Murder Under the Bridge: A Palestine Mystery

By Kate Raphael

Political intrigue is a great backdrop for a mystery. Look at The Manchurian Candidate, The Third Man or any of Henning Mankell’s wonderful Wallander mysteries. A murder can highlight the struggles for power, the needs of the many versus the needs of the few, and the ways people hurt each other at both the micro and macro levels. If they are written well. If they aren’t, the work feels something like Murder Under the Bridge by Kate Raphael.

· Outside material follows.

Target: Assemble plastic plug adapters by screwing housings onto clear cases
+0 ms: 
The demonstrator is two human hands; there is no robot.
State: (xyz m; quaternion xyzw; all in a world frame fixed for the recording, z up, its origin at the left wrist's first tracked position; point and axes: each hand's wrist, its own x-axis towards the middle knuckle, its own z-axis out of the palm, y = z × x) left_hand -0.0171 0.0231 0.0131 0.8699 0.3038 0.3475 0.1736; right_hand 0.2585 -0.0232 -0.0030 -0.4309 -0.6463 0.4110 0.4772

Set in modern day Israel and the Occupied Territories, Murder Under the Bridge opens with the death of a young woman found in a field near the wall between the two countries. Rania, a Palestinian police officer, and Chloe, an American peace activist, work together (or in parallel) to solve the case, which winds along both sides of the wall through various political ideologies and into human trafficking and war crimes. One of the most important aspects of a good mystery is that all of the pieces have to be put on the table, and then put together. The complexity of the crime is inverse to the number of subplots.

If the victim dies in a locked room from a bee sting when they aren’t allergic to bees, confining all of the players to a big country house focuses the narrative enough to allow the reader to follow the plot twists. When it takes five pages to get from one side of the city to the other, the crime can’t have too many twists, or the reader gets lost. Murder Under the Bridge falls into the second category. An unfamiliar setting, new characters, and a complicated murder with at least fifteen named characters present too many strands for Raphael to weave together coherently. There is not even time for an ending.

I wish Raphael had focused solely on Chloe, the character she cares the most about. Her scenes are dynamic, interesting, and fleshed out. As an outsider, Chloe would be a good introduction to the setting. Not one of the other characters does anything special, exciting, or interesting; everyone starts out as a cliché and ends the same way.

The scenes with Rania are rushed and poorly drawn. When the Israeli police officer was introduced as Rania’s partner, I was hoping that the narrative would focus on them and use their similarities as way for each of them—both very bigoted characters—to evolve. Instead, the longest, most lovingly written scene is of graphic sex that is only tangentially related to the murder. The discussion of finding the dead body is only half as detailed.

Perhaps a good mystery is hidden in this book. Right now, it’s stuck under the layers of useless detail, pointless scenes, and cliché.